Oui. Il m’est indispensable pour conduire le lecteur au bout de cette aventure de l’Éclat de Dieu. En premier lieu, il faut noter que le Temps est sans doute l’unique notion que les hommes n’ont jamais réussi à expliquer de manière satisfaisante. En dépit de nos longs siècles de philosophie et de théologie, on assiste à un perpétuel renoncement de la part de nos plus éminents penseurs. Le Temps, on le vit mais on ne le comprend pas. Dès qu’on veut le saisir, il disparaît ! Il va falloir attendre les années 1920 pour que la science commence enfin à faire surgir des concepts de physique inattendus et qui vont dessiner un début de réponse. C’est la fameuse mécanique quantique. Là, soudain, la nature elle-même apparaît aussi étrange et aléatoire que le Temps. Ces découvertes novatrices ont permis à Bergson, entre autres, d’envisager les paradoxes du Temps avec une audace décuplée par rapport à celle d’un Saint Augustin. On peut aujourd’hui traiter ce sujet passionnant en essayant de vous faire avaler l’équation de Schrödinger, mais aussi en en faisant un véritable roman d’aventures ! N’oublions pas que les plus grands problèmes philosophiques se résument à des questions d’enfant : d’où venons-nous ? pourquoi le temps se consume-t-il dans un sens et pas dans l’autre ? Sur le Temps, Borges a été l’un des génies de la « vulgarisation » du problème. L’illogisme du monde, les paradoxes de Zénon, etc. Il les a merveilleusement mis en mots. Moi, j’ai voulu les mettre en actions !
Le roman a-t-il été long à écrire ?
J’ai démarré en 1997, mais j’ai vite arrêté parce qu’il me manquait beaucoup de « savoir-faire ». J’étais déjà très mégalo à l’époque mais pas inconscient ! J’ai donc attendu la sortie de Pardonnez nos offenses pour m’y remettre sérieusement. Entre temps, à chaque fois que j’ai rencontré une idée ou une phrase susceptible d’un rapport avec mon sujet, je l’ai notée et mise de côté. C’est un projet qui s’est conçu dans la durée. L’étape de l’écriture a été la plus délicate : j’ai dû opérer un tri déchirant dans un trop-plein d’idées et je m’y suis repris à sept fois avant de trouver la forme définitive du roman. Cela n’a pas été long (quand on s’amuse, rien ne paraît long) mais cela a été complexe. Faire simple est résolument ce qu’il y a de plus délicat. Et puis je voulais en sacrifier le moins possible. Les paradoxes de Zénon, le Dieu absent de la Kabbale juive, le Temps des particules, les reliques de la Terre Sainte, la Logique des Grecs atomisée par la science moderne, tout cela dans des péripéties de voyage, des combats et des luttes de pouvoir… je voulais tout pour le lecteur ! Sinon, à quoi bon ? Je répète souvent que je suis un saltimbanque qui s’est trouvé à sa place derrière une machine à écrire. J’écris comme on monte un spectacle et je le revendique ! Il y en a qui font des mots comme des orfèvres, la loupe à l’œil, – je les admire beaucoup – moi je préfère m’inspirer de mes frères cracheurs de feu, trapézistes ou clowns tristes. A chacun ses héros…
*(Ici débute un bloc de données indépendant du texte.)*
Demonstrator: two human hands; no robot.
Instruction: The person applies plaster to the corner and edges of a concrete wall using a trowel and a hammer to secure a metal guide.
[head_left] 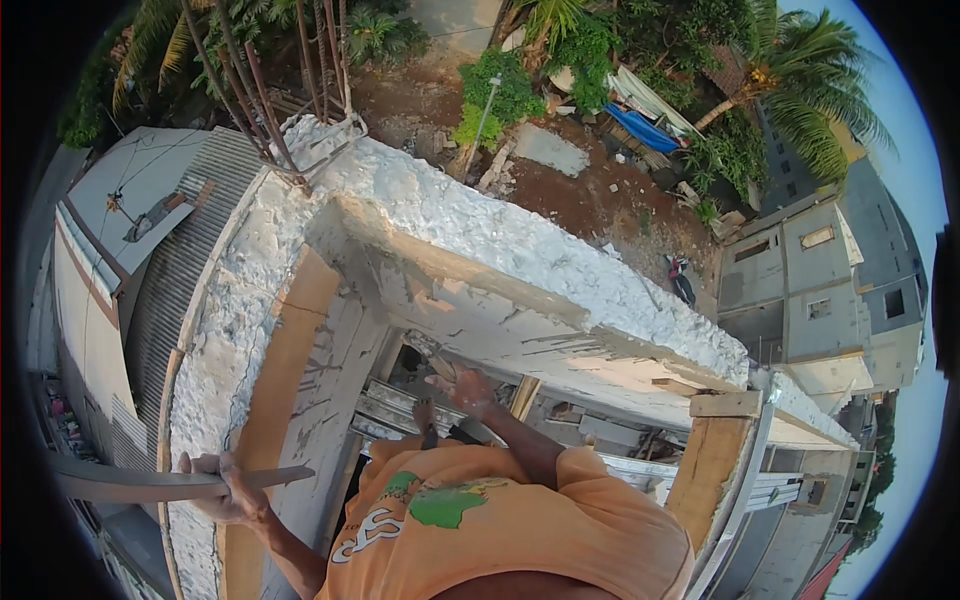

Pourquoi retrouve-t-on dans L’Éclat de Dieu des noms familiers, comme le nom de famille Gui, qui était déjà celui du héros de Pardonnez nos offenses ?
En effet, on pourrait dire que le héros de ce roman, Cosimo, est l’arrière-arrière grand-père de Henno Gui, le héros de Pardonnez nos offenses. Mais c’est le seul lien qui apparaît entre les deux histoires. Pour le reste, ce livre n’a pas de lien avec le précédent, et n’en a pas non plus avec les trois ou quatre prochains, où le lecteur risque cependant de retrouver ce nom de Gui, ainsi que certains lieux comme Draguan. Pour une raison précise… mais que je réserve pour l’instant.